36-1804. Program implementation
The department shall begin implementing and operating the program within six months after the later of either the legislature enacting a method of program funding pursuant to section 36‑1803, paragraph 4 or receiving certification and approval by the secretary of the United States department of health and human services pursuant to section 36-1803, paragraph 2. As part of the implementation process, the department, in accordance with state procurement and contract laws, rules and procedures, shall:
1. Become licensed as a wholesaler or enter into a contract with a state‑licensed wholesaler.
2. Contract with one or more state‑licensed distributors.
3. Contract with one or more licensed and regulated Canadian suppliers.
4. Engage with health insurance plans, employers, pharmacies, health care providers and consumers.
5. Develop a registration process for health insurance plans, pharmacies and prescription drug‑administering health care providers that are willing to participate in the program.
6. Create a publicly available source for listing the prices of imported prescription drug products that is available to all participating entities and consumers.
7. Establish an outreach and marketing plan to generate program awareness.
8. Establish and staff a hotline to answer questions and address the needs of consumers, employers, health insurance plans and pharmacies.
9. Establish the audit function and a two‑year audit work‑plan cycle.
10. Conduct any other activities that the department determines to be important to successfully implement the program.
36-1805. Annual report
The department shall annually report to the governor, the president of the senate and the speaker of the house of representatives and provide a copy of the report to the secretary of state regarding the operation of the wholesale prescription drug importation program during the previous calendar year.
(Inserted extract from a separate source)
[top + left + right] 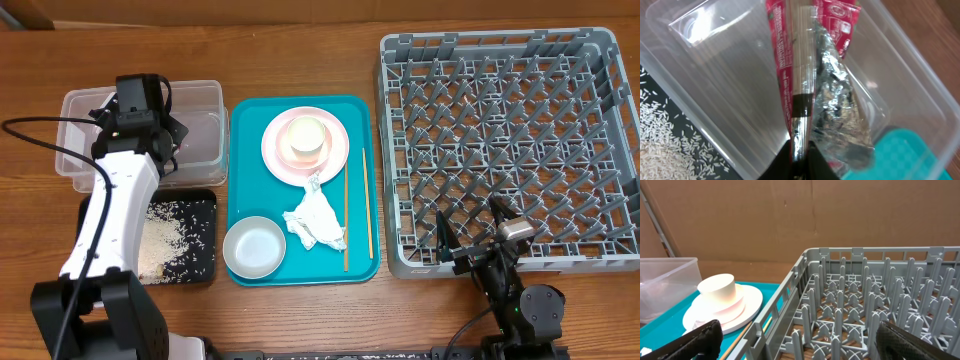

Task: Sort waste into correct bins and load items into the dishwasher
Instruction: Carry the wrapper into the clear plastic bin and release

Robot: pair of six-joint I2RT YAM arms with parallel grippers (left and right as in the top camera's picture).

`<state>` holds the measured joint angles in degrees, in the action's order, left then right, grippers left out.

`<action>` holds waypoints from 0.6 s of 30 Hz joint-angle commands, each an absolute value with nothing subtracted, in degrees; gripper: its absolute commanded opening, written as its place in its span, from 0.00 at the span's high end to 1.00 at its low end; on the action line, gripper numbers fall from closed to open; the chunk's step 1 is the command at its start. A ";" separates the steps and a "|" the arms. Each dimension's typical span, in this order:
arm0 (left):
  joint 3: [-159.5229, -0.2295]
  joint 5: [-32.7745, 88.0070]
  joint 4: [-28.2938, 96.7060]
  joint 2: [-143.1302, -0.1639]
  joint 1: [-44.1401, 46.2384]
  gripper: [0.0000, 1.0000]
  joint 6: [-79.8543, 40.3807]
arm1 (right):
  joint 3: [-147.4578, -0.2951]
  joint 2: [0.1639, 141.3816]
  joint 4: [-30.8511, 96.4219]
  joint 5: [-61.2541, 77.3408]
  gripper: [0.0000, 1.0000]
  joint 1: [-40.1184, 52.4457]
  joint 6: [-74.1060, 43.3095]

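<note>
My left gripper (140, 120) hangs over the clear tub (205, 95) and is shut on the red shiny wrapper (790, 75), which dangles into the tub (715, 65). The black tray (200, 255) holds rice grains (165, 235). On the teal tray lie a pink plate (340, 160) with a white cup (305, 140), a white bowl (253, 247), a crumpled tissue (315, 220) and chopsticks (347, 225). My right gripper (480, 250) is open and empty at the grey rack's (500, 130) front edge. The plate (750, 302) and cup (717, 290) show in the right wrist view.
The teal tray (245, 180) sits between the bins and the rack. The rack (865, 310) fills the right of the table with upright pegs. A cardboard wall stands behind the table.
</note>
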<state>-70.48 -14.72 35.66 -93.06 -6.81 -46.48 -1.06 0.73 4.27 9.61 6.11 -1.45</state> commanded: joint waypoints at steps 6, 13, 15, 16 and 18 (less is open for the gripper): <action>-72.01 -11.22 32.49 -93.30 -7.53 0.29 -44.91 | -0.45 0.23 3.97 9.08 0.00 6.42 -1.10; -77.14 5.85 36.71 -89.17 -7.31 0.31 -35.46 | -0.45 0.23 3.97 9.08 0.00 6.42 -1.10; -78.17 12.14 40.32 -87.24 -6.81 0.32 -33.82 | -0.45 0.23 3.97 9.08 0.00 6.42 -1.10; -78.48 15.44 43.22 -85.84 -6.13 0.31 -32.93 | -0.45 0.23 3.97 9.08 0.00 6.42 -1.10; -78.50 17.41 46.74 -84.33 -4.67 0.31 -32.01 | -0.45 0.23 3.97 9.08 0.00 6.42 -1.10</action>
The report shall include information regarding all of the following:
1. Which prescription drugs were included in the program.
2. The number of participating pharmacies, health care providers and health insurance plans.
3. The number of prescriptions dispensed through the program.
4. The estimated savings to consumers, health plans, employers and this state during the previous calendar year and to date.
5. Information regarding implementation of the audit plan and audit findings.
6. Any other information the department deems relevant.
36-1806. Program termination
The program established by this chapter ends on July 1, 2030 pursuant to section 41‑3102.
Sec. 2. Short title
This act may be known as the "Safe, Low‑cost Prescription Drugs Program Act".